For instance, if I were to have a friend, he must be an
uncommunicative man: that limits me to about thirteen or fourteen
people in the world. It is only with a man of perfect reticence that
you can speak completely without reserve. We talk together far more
openly than most people; but there is a skilful fencing even in our
talk. We are not inclined to say the whole of what we think.

'_Mil._. What I should need in a friend would be a certain breadth of
nature: I have no sympathy with people who can disturb themselves
about small things; who crave the world's good opinion; are anxious to
prove themselves always in the right; can be immersed in personal talk
or devoted to self-advancement; who seem to have grown up entirely
from the _earth_, whereas even the plants draw most of their
sustenance from the air of heaven.

'_Elles._ That is a high flight. I am not prepared to say all that. I
do not object to a little earthiness. What I should fear in friendship
is the comment, and interference, and talebearing, I often see
connected with it.

'_Mil._ That does not particularly belong to friendship, but comes
under the general head of injudicious comment on the part of those who
live with us. Divines often remind us, that in forming our ideas of
the government of Providence, we should recollect that we see only a
fragment. The same observation, in its degree, is true too as regards
human conduct. We see a little bit here and there, and assume the
nature of the whole. Even a very silly man's actions are often more to
the purpose than his friend's comments upon them.
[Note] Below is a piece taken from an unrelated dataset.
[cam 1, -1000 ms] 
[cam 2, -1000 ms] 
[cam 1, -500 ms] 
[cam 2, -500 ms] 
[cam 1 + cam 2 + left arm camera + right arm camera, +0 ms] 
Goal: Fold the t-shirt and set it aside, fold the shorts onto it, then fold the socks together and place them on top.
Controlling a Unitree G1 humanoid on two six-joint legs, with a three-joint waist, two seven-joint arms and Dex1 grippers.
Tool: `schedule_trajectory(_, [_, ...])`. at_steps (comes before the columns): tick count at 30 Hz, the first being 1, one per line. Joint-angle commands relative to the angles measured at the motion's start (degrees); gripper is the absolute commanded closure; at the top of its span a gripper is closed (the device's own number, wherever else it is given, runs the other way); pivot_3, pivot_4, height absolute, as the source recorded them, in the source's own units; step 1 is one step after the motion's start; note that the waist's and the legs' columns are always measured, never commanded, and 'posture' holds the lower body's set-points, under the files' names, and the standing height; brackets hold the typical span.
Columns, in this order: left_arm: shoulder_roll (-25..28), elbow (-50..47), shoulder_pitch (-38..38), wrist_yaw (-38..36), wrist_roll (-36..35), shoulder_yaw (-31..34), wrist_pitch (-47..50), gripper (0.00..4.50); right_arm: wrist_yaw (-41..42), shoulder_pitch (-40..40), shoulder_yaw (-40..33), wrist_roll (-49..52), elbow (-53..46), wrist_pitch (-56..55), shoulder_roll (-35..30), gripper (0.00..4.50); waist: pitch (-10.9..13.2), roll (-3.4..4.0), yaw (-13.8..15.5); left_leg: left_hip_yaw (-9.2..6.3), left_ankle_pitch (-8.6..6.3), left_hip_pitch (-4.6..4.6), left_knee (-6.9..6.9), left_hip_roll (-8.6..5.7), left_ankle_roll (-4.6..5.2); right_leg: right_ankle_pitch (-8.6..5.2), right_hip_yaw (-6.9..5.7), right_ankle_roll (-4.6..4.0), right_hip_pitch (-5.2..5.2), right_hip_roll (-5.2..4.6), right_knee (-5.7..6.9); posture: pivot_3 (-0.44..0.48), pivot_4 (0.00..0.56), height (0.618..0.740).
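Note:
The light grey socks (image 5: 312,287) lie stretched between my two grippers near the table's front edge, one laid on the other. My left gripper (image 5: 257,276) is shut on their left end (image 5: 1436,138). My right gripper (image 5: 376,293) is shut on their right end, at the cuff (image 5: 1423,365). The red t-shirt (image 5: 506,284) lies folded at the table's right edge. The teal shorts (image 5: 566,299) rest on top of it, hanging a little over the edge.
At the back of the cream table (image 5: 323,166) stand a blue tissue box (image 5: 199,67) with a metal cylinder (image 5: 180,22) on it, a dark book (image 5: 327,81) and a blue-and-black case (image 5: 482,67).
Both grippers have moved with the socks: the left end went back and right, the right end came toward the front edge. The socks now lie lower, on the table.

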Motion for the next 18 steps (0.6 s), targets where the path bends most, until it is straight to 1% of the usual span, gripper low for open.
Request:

'_Elles._ True! Then I should not like to have a man for a friend who
would bind me down to be consistent, who would form a minute theory of
me which was not to be contradicted.

'_Mil._ If he loved you as his own soul, and his soul were knit with
yours--to use the words of Scripture--he would not demand this
consistency, because each man must know and feel his own immeasurable
vacillation and inconsistency; and if he had complete sympathy with
another, he would not be greatly surprised or vexed at that other's
inconsistencies.

'_Duns._ There always seems to me a want of tenderness in what are
called friendships in the present day. Now, for instance, I don't
understand a man ridiculing his friend. The joking of intimates often
appears to me coarse and harsh. You will laugh at this in me, and
think it rather effeminate, I am afraid.

'_Mil._ No; I do not. I think a great deal of jocose raillery may pass
between intimates without the requisite tenderness being infringed
upon. If any friend had been in a painful and ludicrous position (such
as when Cardinal Balue in full dress is run away with on horseback,
which Scott comments upon as one of a class of situations combining
"pain, peril, and absurdity"), I would not remind him of it. Why
should I bring back a disagreeable impression to his mind? Besides, it
would be more painful than ludicrous to me. I should enter into his
feelings rather than into those of the ordinary spectator.

'_Duns._ I am glad we are of the same mind in this.

'_Mil._ I have also a notion that, even in the common friendships of
the world, we should be very stanch defenders of our absent friends.
Supposing that our friend's character or conduct is justly attacked in
our hearing upon some point, we should be careful to let the light and
worth of the rest of his character in upon the company, so that they
should go away with something of the impression that we have of him;
instead of suffering them to dwell only upon this fault or foible that
was commented upon, which was as nothing against him in our
hearts--mere fringe to the character, which we were accustomed to, and
rather liked than otherwise, if the truth must be told.